Essential Element 5: Facilitate an Engaging Process
Spend time building a foundation for successful interactions and meetings. You, your organization, and the community members will all feel rewarded.
Why do this?
- Well-facilitated meetings lead to participants who will feel empowered about their own ideas and participation, stay invested in your organization, and take on responsibility and ownership of the project.
- Facilitation skills are the “process” skills you can use to guide and direct your project’s/panel’s work effectively and purposefully. Facilitation focuses on how people participate in the process of learning or planning, not just on what gets achieved.
- When community members join a project, the first interactions and experiences are critical. With extra effort and planning for the early meetings, you can help advisers to feel welcome and promote positive experiences that can be sustained throughout the process.
How to do this
- Set a positive tone at your first meeting.
- Include time on the agenda for introductions, and possibly an ice-breaker activity to help establish a good working relationship.
- Distribute short biographies for everyone on the committee or work group and use name tent cards to help with name recognition.
- Review the goals and tasks of the group to ensure everyone is on the same page
- Agree upon a set of group norms
Sample set of group norms
- Make an effort to attend all meetings
- Listen respectfully and be open to all ideas
- Be concise when speaking to encourage others to participate
- Strive to reach consensus
- Start and end on time
- Confidentiality is a priority
- Foster healthy group dynamics
- Be mindful of how communication style and language can either create an inclusive or exclusive environment. The meeting facilitator or chair is responsible for ensuring a safe, inclusive atmosphere in the group.
- Strongly discourage the use of professional/medical jargon in the meetings, which can make members of the public feel excluded)
- Consider eliminating the use of titles in order to deemphasize status differences
- Seat advisers in the middle of the meeting participants so they do not feel isolated from the group. The facilitator/meeting chair should be conscious of bringing them into the conversations.
- Consciously work to overcome the power difference between health care professionals or other “experts” and patients. Remember that it can be intimidating for community members to posit alternative viewpoints in groups of professionals and staffers. Try these strategies:
- Emphasize the importance of the public perspective and the expertise the advisers bring.
- Reinforce to the full group that the patients, families and community members have equal status and their contributions are essential to the outcome off the project.
- Give examples of successful community engagement in similar projects.
- Keep meetings on track
- Start and end on time. Remember, there are volunteers at the table.
- Consistently encourage and model talking openly. Staff and advisers should be prepared ahead of time for honesty in these conversations.
- Leave time for questions.
- Identify a feedback loop at the end of the meeting so that members can contact project leads or presenters between meetings, if needed.
- Develop and share plans for follow-up.
- When committees are formed, ask – don’t assume – which tasks, if any, the advisers will have time and interest in undertaking.
- Don’t lose momentum between meetings
- Provide more detailed materials that committee and workgroup members can review as needed. Be sure advisers have adequate time to review and ask questions about the materials before the next meeting.
- Be mindful that you don’t exclude the advisers from emails that should include all who are working on the project or subcommittee.
- Especially early on, have the staff liaison check in with advisers to see if they need additional support or have feedback to share with your organization.
"How do we make sure that members of the public are fully integrated into, and satisfied with their participation in the project?"
Plan ahead (see Element 3 and Element 4). Ask for and integrate feedback. The resources from Consumers United in the sidebar may be particularly helpful to you.
"Some members of our work group/task force are more receptive to hearing from members of the public than others."

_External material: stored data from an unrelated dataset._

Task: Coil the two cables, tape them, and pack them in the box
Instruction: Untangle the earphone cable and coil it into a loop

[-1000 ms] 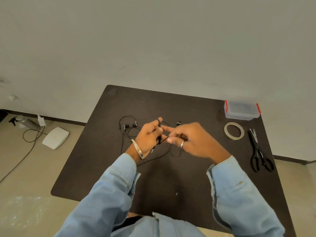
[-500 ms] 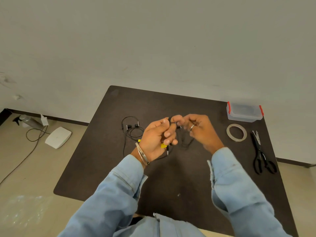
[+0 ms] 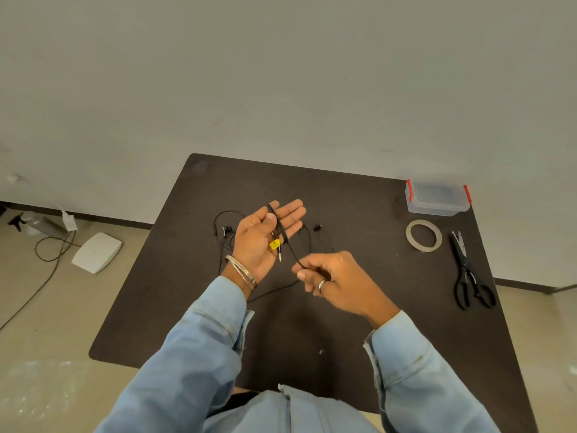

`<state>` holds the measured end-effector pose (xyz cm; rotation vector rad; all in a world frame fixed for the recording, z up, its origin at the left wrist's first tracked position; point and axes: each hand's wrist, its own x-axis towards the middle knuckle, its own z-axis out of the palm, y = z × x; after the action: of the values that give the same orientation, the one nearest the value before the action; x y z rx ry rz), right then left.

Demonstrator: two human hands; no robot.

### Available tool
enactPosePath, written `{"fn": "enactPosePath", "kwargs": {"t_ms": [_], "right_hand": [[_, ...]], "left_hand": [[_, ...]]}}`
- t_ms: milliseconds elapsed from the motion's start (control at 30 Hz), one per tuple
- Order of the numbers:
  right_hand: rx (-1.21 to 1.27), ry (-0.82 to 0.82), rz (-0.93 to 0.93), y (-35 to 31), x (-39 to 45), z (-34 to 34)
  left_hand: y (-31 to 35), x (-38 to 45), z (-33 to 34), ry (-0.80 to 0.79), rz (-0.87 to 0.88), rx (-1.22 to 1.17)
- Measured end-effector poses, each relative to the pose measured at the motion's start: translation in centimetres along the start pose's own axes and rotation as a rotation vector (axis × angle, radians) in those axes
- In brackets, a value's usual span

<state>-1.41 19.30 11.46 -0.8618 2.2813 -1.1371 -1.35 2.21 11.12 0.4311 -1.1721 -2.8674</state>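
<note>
- The left hand (image 3: 265, 235) is holding its fingers straight, the thumb pinning a black cable (image 3: 282, 231) across them.
- The right hand (image 3: 334, 279) is pinching that cable.
- The second cable (image 3: 223, 228) is lying on the worktop (image 3: 359, 323); the box (image 3: 437, 198) is sitting at the far right corner.

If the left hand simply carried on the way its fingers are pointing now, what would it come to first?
The left hand points up and right, away from the body. Its line crosses bare table toward the back edge and wall; the clear box lies right of it. Height above the table is unclear.
</note>
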Motion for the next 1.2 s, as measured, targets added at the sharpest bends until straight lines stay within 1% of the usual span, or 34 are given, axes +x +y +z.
{"fn": "enactPosePath", "kwargs": {"t_ms": [67,100,200,233,300,367,400,467,567,667,733,800,967,1033,1133,1200], "right_hand": [[-0.097,0.035,-0.079,-0.3,0.0,-0.5],[-0.158,0.073,-0.127,-0.5,0.1,-0.7],[-0.252,0.164,-0.233,-0.9,0.9,-2.0],[-0.257,0.184,-0.239,-1.1,1.2,-2.7],[-0.223,0.217,-0.203,-1.2,1.9,-4.4],[-0.145,0.233,-0.151,-1.1,2.5,-6.1],[-0.100,0.235,-0.131,-1.0,2.7,-6.8],[-0.003,0.244,-0.106,-0.5,3.2,-7.7],[0.112,0.278,-0.113,0.4,3.6,-8.1],[0.317,0.311,-0.079,1.3,3.6,-6.8],[0.423,0.328,-0.037,1.8,3.4,-5.2],[0.486,0.313,0.004,2.2,3.1,-3.2],[0.586,0.201,0.078,1.9,2.1,0.8],[0.522,0.158,0.063,1.6,1.7,1.4],[0.354,0.095,0.057,1.1,1.2,1.6],[0.239,0.060,0.077,0.7,0.8,1.4]], "left_hand": [[-0.2,0.1,-0.1,0.012,0.011,0.057],[-0.4,0.1,-0.1,0.009,0.017,0.125],[-1.1,-0.3,0.2,-0.065,-0.018,0.338],[-1.5,-0.5,0.4,-0.109,-0.053,0.388],[-2.2,-0.9,0.8,-0.253,-0.111,0.465],[-2.8,-1.2,1.0,-0.393,-0.113,0.542],[-2.8,-1.3,0.9,-0.434,-0.114,0.569],[-2.8,-1.5,1.0,-0.486,-0.137,0.555],[-2.5,-1.5,1.2,-0.526,-0.198,0.452],[-1.7,-1.6,1.3,-0.558,-0.250,0.224],[-1.3,-1.7,1.4,-0.526,-0.240,0.028],[-1.1,-1.4,1.3,-0.432,-0.175,-0.096],[-0.6,-0.6,1.0,-0.196,-0.053,-0.187],[-0.4,-0.4,0.7,-0.128,-0.017,-0.193],[-0.4,-0.1,0.4,-0.095,0.015,-0.169],[-0.4,0.0,0.0,-0.063,0.019,-0.105]]}}
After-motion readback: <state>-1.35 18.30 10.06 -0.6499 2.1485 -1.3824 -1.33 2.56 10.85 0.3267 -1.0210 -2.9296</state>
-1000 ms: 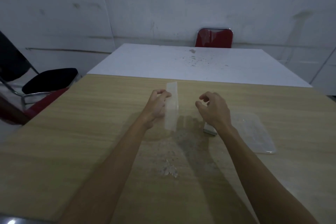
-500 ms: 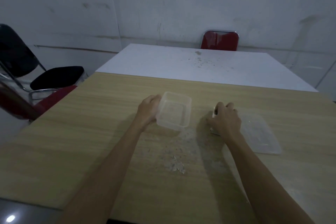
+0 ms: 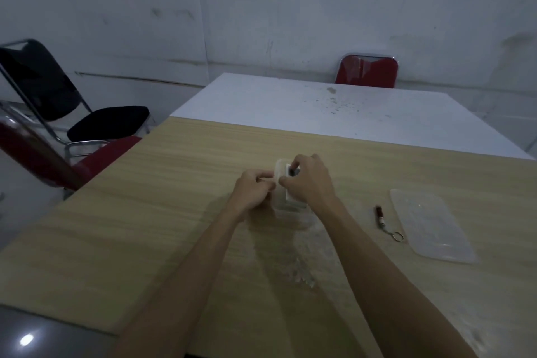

There are approaches you can take. Here are two:
- Find ways to remind everyone of the purpose of having patients, families and community members helping with the work. Use examples of successes, either in your own organization or others.
- Encourage advisers to identify potential allies in the group. There may be some in the room who come from a more patient-centered approach than others, or who have agreed with members of the public on other points. Helping advisers to identify these people and to approach them at break times can help them feel more supported when they raise topics in the main meetings.
"We aren’t sure how to manage differing opinions, perceptions and, occasionally, tensions."
Acknowledge that there will be differences up front. If extreme differences in opinions or perceptions develop, the staff liaison should encourage the workgroup/project chair to consider facilitation methods to navigate and bridge these differences. Some examples:
- Ask for assistance from an organization staff member who is not part of the workgroup and who is recognized as a skilled facilitator
- Delay a decision and gather additional information as needed; develop a timeline for final decision making.
- Appoint a task force or subcommittee for further study of the issue at the heart of the dispute.